La intrusa (cuento)

Marcelo Orlando Aguilar Blanco

Después de un largo paseo por el día, llegó a casa mi hermana, la Noche. Venía acompañada de su amigo, un reloj al que le gustaba cantar de rato en rato. Me habían estado esperando desde el crepúsculo. Seguramente tenían algo que decirme.

Yo sabía que vendrían, aunque no estaba muy seguro de aquello. Ambos permanecían en silencio, esperando quizá que yo les dijese algo. Como esto no sucedió, el reloj, con voz rara, me echó en cara once veces mi falta de cortesía.

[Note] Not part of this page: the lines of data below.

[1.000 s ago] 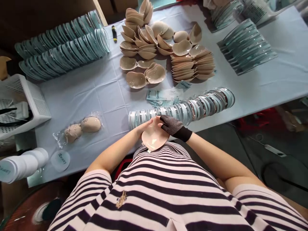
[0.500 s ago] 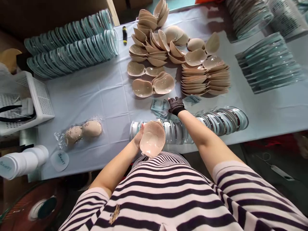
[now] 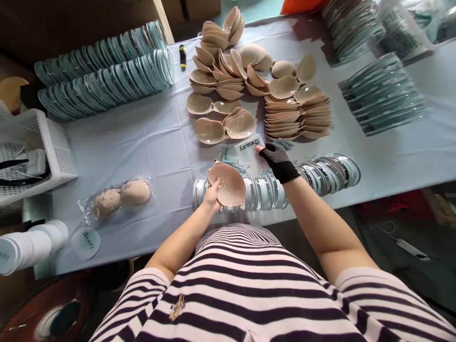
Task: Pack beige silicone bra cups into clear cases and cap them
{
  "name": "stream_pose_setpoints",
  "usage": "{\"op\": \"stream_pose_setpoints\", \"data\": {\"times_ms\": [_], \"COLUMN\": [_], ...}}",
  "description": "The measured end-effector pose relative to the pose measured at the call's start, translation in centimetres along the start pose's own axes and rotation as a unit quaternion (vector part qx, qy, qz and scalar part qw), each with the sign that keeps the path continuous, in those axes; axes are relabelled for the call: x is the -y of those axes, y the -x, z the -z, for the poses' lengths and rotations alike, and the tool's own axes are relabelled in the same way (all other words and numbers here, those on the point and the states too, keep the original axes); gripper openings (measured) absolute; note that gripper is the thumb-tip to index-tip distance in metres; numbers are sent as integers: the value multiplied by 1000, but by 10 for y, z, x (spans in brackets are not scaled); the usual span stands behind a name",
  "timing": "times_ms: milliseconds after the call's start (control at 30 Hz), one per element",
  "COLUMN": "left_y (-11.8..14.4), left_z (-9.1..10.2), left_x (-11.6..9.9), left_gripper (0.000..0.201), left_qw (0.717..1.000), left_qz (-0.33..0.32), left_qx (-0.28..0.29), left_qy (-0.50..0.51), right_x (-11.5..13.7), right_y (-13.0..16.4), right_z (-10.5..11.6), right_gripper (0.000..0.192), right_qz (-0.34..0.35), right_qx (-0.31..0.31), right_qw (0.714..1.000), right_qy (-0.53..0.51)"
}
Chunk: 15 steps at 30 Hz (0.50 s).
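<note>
Pale-blue bench (image 3: 135,142): the cup (image 3: 228,185) sits gripped in the left hand (image 3: 212,195), hollow up, over the lid row (image 3: 313,173). Just beyond, the gloved right hand (image 3: 276,156) pinches a card (image 3: 249,143).

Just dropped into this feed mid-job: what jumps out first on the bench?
The heap of beige cups at the table's far middle stands out first, flanked by long rows of clear round lids at far left. Nearer, the left hand holds one beige cup over a row of clear cases, while the gloved right hand grips a printed card.
</note>
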<state>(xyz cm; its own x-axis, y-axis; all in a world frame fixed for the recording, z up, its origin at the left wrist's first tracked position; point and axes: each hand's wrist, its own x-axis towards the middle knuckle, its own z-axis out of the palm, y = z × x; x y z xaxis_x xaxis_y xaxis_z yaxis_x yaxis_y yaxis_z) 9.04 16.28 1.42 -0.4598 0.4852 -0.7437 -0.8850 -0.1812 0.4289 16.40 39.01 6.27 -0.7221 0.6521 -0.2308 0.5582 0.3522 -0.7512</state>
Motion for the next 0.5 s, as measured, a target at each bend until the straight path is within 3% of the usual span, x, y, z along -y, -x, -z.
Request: {"op": "stream_pose_setpoints", "data": {"times_ms": [67,133,267,367,433,500], "left_y": [1,8,27,38,43,48], "left_z": [-11,-21,-33,-36,-37,-38], "left_x": [9,18,37,50,56,59], "left_gripper": [32,36,53,42,34,28], "left_qw": [998,995,984,988,990,992], "left_qz": [-58,-90,-83,-100,-113,-103], "left_qx": [-10,26,154,95,37,19], "left_qy": [13,16,-22,-75,-82,-67], "right_x": [9,10,1,-9,-16,-23], "right_y": [36,66,93,110,130,154], "right_z": [0,-12,-43,-51,-51,-50], "right_gripper": [52,50,33,43,64,71], "right_qz": [26,41,82,110,113,108], "right_qx": [32,22,-71,-107,-140,-129], "right_qw": [989,982,993,988,982,969], "right_qy": [-139,-186,-52,7,-62,-180]}}
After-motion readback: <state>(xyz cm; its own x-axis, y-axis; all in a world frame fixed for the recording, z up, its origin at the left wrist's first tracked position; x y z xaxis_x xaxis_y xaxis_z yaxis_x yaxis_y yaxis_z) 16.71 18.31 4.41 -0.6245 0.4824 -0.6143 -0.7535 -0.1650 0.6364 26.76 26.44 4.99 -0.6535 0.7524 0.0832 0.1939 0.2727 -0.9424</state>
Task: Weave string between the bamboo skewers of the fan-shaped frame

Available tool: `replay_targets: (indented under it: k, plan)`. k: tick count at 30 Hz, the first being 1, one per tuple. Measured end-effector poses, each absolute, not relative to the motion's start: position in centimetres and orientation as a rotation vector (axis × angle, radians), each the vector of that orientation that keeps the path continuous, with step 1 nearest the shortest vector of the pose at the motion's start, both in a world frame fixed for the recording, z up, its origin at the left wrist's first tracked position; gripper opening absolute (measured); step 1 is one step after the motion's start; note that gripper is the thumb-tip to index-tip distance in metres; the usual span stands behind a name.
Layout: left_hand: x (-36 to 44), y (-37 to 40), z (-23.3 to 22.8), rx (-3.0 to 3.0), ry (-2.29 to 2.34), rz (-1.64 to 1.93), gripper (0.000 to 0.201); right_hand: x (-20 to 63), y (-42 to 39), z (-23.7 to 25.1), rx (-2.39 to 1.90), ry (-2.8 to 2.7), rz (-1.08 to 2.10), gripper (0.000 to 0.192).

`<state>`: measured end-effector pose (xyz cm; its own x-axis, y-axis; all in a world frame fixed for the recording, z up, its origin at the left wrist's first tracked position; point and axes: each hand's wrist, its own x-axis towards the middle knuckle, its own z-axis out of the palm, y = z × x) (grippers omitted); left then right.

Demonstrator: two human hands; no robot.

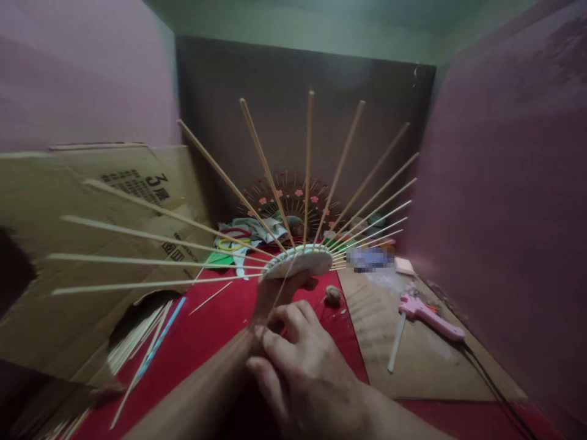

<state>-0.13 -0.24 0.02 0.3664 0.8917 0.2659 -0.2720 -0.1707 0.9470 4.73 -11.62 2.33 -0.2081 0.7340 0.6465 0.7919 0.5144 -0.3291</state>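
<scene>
A round white disc (300,261) with thin wooden sticks (309,165) fanning out from its edge is held up in front of me. My left hand (277,296) grips the disc from below, its fingers partly hidden behind the disc and my other hand. A thin length of twine (283,286) runs down from the disc to my right hand (302,351), which is closed with thumb and fingers bent and pinches the twine close to my left wrist. To the right of the disc, a small ball of twine (332,296) rests on the red cloth (321,327).
On a cardboard sheet (380,366) at right lies a pink glue gun (431,315) with its cord. A cardboard box (68,256) stands left, near loose sticks (142,336). Behind are scissors (233,233) and a flower-decorated stick fan (293,189) against the back wall.
</scene>
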Motion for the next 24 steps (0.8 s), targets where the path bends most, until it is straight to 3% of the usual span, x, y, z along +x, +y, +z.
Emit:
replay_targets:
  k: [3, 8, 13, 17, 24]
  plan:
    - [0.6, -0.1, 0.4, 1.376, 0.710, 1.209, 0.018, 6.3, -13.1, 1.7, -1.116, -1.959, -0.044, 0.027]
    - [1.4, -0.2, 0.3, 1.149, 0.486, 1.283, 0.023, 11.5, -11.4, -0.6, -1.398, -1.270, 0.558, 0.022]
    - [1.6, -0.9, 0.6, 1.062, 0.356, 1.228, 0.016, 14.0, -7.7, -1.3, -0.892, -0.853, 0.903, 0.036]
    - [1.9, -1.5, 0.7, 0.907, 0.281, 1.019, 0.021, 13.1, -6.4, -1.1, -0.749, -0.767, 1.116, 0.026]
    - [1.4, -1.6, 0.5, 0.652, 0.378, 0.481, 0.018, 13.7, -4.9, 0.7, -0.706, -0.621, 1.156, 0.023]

Dadas las disculpas del caso, les pedí que me esperaran un momento, ya que antes tenía que hablar de algo muy importante con mis primos sobre la situación de algunos papeles, y que luego los atendería. Cruzaron entre sí una mirada de fastidio, pero ambas cabezas asintieron.

Me dispuse a conversar con mis primos; pero me di cuenta que sobre la mesa y al borde de una fuente, estaba alguien a quien yo no había invitado. Me quedé observándola con alguna atención, como preguntándole quien era.

Ella ni siquiera me miró, había entrado a mi casa sin pedir permiso a nadie. Yo no quise decirle nada, sólo me limité a observarla.

Pronto me di cuenta, que lo único que buscaba era un poco de alimento para poder subsistir. Se notaba que tenía hambre, pues nadie busca comida a esas horas en que las sombras reinan.

Su desesperación era creciente, iba y venía por todo lado como queriendo encontrar algo... De pronto, su cadavérico rostro se iluminó y apareció una sonrisa con olor a muerte.

Había descubierto un poco de mermelada en una fuente, y luego de realizar un extraño rito, sentose a la sombra de un florero a dar cuenta de su hallazgo.

Yo no sabía qué decir, mis primos permane-cían callados ignorado aquella situación.

La inesperada visita permanecía detrás del florero. Y, como nosotros no queríamos acercarnos demasiado, optamos por soplar con todas nuestras fuerza, para recorrer un poco el objeto que nos impedía verla.

Después de ese esfuerzo sobrehumano, logramos al fin nuestro objetivo, apareciendo nuevamente ante nosotros la figura de la intrusa.

Nos miraba con unos ojos mezcla de sobre-salto y enojo, por haber interrumpido tan inesperadamente su ingestión.

Luego con un severo reproche, nos advirtió que no volviésemos a molestarla; porque si lo hacíamos, la pasaríamos muy mal.

Nosotros acatamos dócilmente la advertencia para evitar problemas. La intrusa, segura-mente a causa del enojo, olvidó por completo dónde había dejado la fuente, y se puso a buscar desesperadamente por toda la casa; de un lado a otro, de arriba abajo.

Estaba completamente fuera de sí, su rostro estaba desfigurado por la ira. Nos increpaba, nos insultaba y maldecía por haberle hecho perder su comida.

Luego de unos instantes que nos parecieron eternos, todo volvió a la normalidad –si cabe el término-, pues la intrusa, al fin encontró lo que había perdido.

Desparramó una mirada asesina por todos lados, y ante nuestros incrédulos ojos, se enfrascó en una lucha a muerte con la mermelada.

Era un cuadro dantesco, algo que nuestra razón se negaba a aceptar. De improvisto, intervino mi hermana, la Noche, que con su amigo lo habían visto todo.

Rápidamente decidimos poner fin a esta situación. Resueltamente, y todos juntos, echamos a la calle a este ser tan repulsivo que nos había hecho ver un espectáculo tan brutal.

Días después y en forma casual, me enteré del nombre de esta intrusa. Me dijeron que tenía por costumbre hacer lo mismo en todas las casas que encontraba en su camino. Se llamaba la Mosca.